Standard Auditing is controlled with AUDIT_TRAIL parameter. (NONE,OS,DB,DB_EXTENDED,XML,XML_EXTENDED)
* When DB or DB_EXTENDED is used, audit records are written into database (aud$ table). (Not the mandatory auditing records, they're always on OS)
* XML options write to operating system in XML format.
* When *EXTENDED is used SQLBIND and SQLTEXT information is included in the audit trail. If not used, not included.
* By default, Standard Auditing audits SQL statements which use following privileges:
ALTER ANY PROCEDURE | CREATE ANY LIBRARY | DROP ANY TABLE | ALTER ANY TABLE | CREATE ANY PROCEDURE | DROP PROFILE | ALTER DATABASE | CREATE ANY TABLE | DROP USER | ALTER PROFILE | CREATE EXTERNAL JOB | EXEMPT ACCESS POLICY | ALTER SYSTEM | CREATE PUBLIC DATABASE LINK | GRANT ANY OBJECT PRIVILEGE | ALTER USER | CREATE SESSION | GRANT ANY PRIVILEGE | AUDIT SYSTEM | CREATE USER | GRANT ANY ROLE | CREATE ANY JOB | DROP ANY PROCEDURE
* It's possible to audit Statements, Privileges and Objects with Standard Auditing. For example:
- Privilege auditing: audit select any table;
- Statement auditing: audit select table;
- Object auditing: audit select on SCOTT.SALARY;
* Following views give information about current Standard Auditing configuration in the database:
- DBA_STMT_AUDIT_OPTS; ==> describes current statements being audited across the system
- DBA_PRIV_AUDIT_OPTS; ==> describes current system privileges being audited across the system
- DBA_OBJ_AUDIT_OPTS; ==> describes auditing options for all objects
* You can use the SQL "AUDIT" statement to set auditing options regardless of the setting of AUDIT_TRAIL parameter. However, Oracle Database does not generate audit records until you enable Standard Auditing using AUDIT_TRAIL parameter.

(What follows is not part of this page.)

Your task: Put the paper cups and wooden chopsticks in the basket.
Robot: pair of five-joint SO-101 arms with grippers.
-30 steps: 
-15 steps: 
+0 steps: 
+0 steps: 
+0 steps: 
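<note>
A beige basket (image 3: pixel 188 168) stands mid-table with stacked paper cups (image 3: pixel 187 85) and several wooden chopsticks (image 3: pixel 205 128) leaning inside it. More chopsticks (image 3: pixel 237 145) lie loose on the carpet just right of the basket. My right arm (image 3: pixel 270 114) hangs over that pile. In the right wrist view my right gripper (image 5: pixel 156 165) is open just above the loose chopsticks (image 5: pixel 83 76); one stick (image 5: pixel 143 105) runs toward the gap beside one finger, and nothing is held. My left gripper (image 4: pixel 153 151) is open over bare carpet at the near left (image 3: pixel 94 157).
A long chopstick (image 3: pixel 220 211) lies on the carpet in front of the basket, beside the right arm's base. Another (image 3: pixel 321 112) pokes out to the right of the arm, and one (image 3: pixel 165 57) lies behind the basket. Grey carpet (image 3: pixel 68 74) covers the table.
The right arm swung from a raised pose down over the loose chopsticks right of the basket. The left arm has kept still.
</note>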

* Auditing to OS offers higher performance when compared with DB.
Fine-Grained Auditing is used to audit operations like:
- Accessing a table outside of normal working hours
- Logging in from a particular IP address
- Selecting or updating a particular table column
* DBMS_FGA package is used to manage Fine-Grained Auditing. DBA_AUDIT_POLICIES view describes all fine-grained auditing policies in the database.
* It's not mandatory to enable Standard Auditing in order to use Fine-Grained Auditing or SYS Auditing.

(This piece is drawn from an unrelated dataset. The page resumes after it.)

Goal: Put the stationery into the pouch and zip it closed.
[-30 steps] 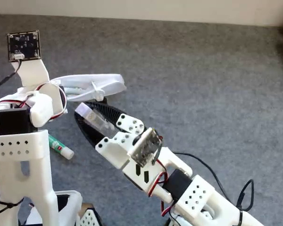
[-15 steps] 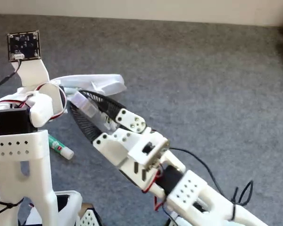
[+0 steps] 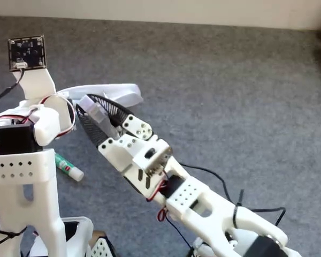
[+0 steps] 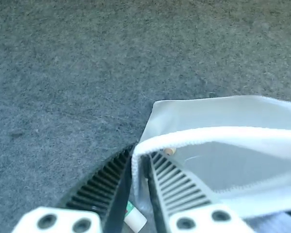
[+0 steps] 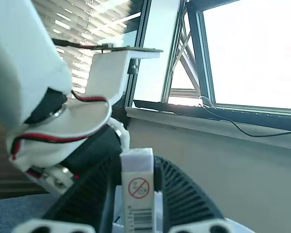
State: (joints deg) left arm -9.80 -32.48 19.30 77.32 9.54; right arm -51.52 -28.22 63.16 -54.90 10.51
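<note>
A white pouch (image 3: pixel 115 94) lies on the grey carpet with its mouth held up. In the left wrist view my left gripper (image 4: pixel 141 161) is shut on the pouch's (image 4: pixel 223 150) stitched rim. My right gripper (image 3: pixel 93 110) hangs tilted right beside the pouch mouth, shut on a white stick with a pale purple cap (image 3: pixel 100 118). The right wrist view shows that stick (image 5: pixel 137 194), with a label, clamped between the black fingers of the right gripper (image 5: pixel 137 162). A green and white stick (image 3: pixel 69 167) lies on the carpet beside the left arm's base.
The left arm's white body (image 3: pixel 24 160) stands close to the right gripper, and the right wrist view shows it (image 5: pixel 48 111) near. Bare grey carpet (image 3: pixel 241 91) stretches to the right. A wall and a window sit behind in the right wrist view.
My right gripper has carried the purple-capped stick up and left, close to the pouch mouth, and the arm has rolled. The left arm and pouch have stayed put.
</note>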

SYS Auditing: AUDIT_SYS_OPERATIONS parameter (TRUE/FALSE) enables or disables the auditing of SQL statements that directly issued by users connected with SYSDBA or SYSOPER privileges (SQL statements run from within PL/SQL procedures or functions are not audited). These audit records are written into OS.
* It's not mandatory to enable Standard Auditing in order to use SYS Auditing.